_REQUIRED ACTION_.
Copy each line of the entries that includes the word "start".

Items from a dataset
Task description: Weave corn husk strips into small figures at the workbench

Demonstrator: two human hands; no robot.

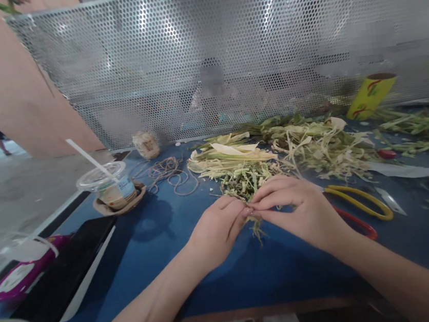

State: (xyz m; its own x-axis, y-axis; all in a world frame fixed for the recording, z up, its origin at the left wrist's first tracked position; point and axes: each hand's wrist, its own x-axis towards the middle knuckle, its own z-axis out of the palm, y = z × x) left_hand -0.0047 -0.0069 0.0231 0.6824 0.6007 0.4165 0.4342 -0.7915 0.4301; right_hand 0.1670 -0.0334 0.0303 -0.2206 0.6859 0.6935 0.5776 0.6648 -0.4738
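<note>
A blue table (154, 276) carries a heap of pale leaves (313, 147) toward its far side. Nearer, the left hand (215, 230) and right hand (299, 205) meet, the grip of each pinching at the fingertips the narrow near end of a dry plant bundle (248, 177), just before the leaves. Scissors (387, 215) lie rightward; tangled string (169, 166) lies leftward.
</note>
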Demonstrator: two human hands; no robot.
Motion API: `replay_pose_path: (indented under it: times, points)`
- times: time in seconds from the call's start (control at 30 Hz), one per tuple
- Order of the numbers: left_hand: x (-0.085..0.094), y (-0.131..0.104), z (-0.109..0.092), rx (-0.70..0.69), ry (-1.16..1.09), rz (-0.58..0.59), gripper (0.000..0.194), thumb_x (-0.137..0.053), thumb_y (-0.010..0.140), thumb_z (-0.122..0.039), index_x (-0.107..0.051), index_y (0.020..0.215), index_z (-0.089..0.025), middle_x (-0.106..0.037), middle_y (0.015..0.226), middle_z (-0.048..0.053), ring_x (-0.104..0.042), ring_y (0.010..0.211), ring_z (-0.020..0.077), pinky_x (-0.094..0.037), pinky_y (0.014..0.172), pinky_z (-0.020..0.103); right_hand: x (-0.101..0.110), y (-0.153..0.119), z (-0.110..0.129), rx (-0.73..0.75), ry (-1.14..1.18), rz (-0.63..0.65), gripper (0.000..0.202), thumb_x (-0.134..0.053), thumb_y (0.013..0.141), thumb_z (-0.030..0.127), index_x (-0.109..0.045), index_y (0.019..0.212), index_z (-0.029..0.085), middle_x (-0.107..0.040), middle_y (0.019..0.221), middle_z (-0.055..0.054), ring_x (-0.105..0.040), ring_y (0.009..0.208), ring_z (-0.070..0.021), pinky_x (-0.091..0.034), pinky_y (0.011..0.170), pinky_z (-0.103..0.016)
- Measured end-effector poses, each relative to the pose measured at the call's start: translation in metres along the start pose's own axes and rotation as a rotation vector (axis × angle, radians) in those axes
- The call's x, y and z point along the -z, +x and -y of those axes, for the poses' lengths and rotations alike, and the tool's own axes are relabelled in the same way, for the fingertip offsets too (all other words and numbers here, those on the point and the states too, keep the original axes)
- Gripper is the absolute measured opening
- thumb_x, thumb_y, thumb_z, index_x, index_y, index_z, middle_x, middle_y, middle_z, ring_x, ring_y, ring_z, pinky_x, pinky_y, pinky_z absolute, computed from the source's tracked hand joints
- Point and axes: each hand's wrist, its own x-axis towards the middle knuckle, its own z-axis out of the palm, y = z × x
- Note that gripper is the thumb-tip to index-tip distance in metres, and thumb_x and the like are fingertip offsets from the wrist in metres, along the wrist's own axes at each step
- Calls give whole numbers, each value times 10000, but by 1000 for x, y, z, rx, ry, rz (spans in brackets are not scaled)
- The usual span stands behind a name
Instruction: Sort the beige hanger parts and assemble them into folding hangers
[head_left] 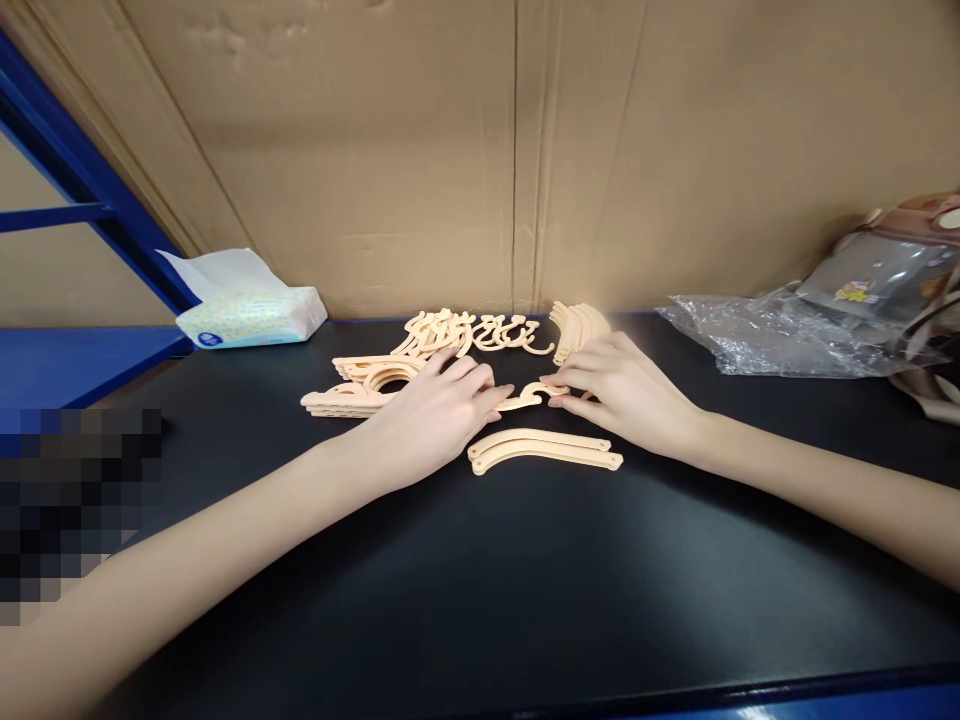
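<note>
Between my two hands is a beige hanger hook (532, 394), held low over the black table. The thumb and forefinger of my left hand (439, 415) pinch its left end. On its other end, the fingertips of my right hand (622, 390) are closed. Two curved beige hanger arms (544, 445) lie side by side just in front of the hands. Left of my left hand is a stack of flat beige hanger pieces (341, 402), partly covered by that hand. Loose hooks (502, 333) lie behind, and a stack of curved arms (574, 328) stands behind my right hand.
A tissue pack (251, 315) lies at the back left, near a blue metal frame (97, 200). Crumpled clear plastic (765, 335) and a transparent bag (870, 275) take up the back right. A cardboard wall (375, 150) rises behind the black table (525, 590).
</note>
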Motion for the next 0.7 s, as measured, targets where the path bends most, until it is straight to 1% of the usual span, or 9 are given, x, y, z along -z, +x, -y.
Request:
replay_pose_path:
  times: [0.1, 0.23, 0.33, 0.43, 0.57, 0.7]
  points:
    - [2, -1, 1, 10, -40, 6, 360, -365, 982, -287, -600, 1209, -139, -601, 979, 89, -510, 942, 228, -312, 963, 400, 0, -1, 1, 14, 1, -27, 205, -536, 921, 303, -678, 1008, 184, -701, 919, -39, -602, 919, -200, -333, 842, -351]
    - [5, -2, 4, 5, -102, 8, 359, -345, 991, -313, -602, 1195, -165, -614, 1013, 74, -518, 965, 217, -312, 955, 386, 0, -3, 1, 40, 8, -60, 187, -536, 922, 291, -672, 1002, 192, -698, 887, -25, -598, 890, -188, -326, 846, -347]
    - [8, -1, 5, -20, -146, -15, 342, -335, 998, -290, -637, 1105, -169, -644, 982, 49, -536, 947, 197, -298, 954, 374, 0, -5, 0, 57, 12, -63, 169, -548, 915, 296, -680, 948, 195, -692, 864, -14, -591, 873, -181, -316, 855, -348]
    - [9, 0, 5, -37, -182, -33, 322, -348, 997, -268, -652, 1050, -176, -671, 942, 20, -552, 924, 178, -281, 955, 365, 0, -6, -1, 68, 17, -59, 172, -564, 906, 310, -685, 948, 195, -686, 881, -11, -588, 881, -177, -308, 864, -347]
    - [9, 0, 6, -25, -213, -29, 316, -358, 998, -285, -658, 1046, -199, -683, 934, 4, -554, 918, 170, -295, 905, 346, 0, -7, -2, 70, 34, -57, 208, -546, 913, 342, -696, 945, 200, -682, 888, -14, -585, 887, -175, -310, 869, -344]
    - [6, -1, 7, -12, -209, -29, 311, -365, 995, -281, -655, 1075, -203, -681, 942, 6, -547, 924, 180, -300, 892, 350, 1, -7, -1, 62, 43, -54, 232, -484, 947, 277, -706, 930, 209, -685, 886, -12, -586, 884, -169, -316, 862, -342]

_SOLUTION TO THE EXERCISE_.
- times: time in seconds from the call's start (control at 30 Hz), one per tuple
- Measured end-effector poses, each relative to the pose measured at the call's start: translation in metres along the start pose's own axes and rotation as a rotation vector (axis × angle, radians) in those axes

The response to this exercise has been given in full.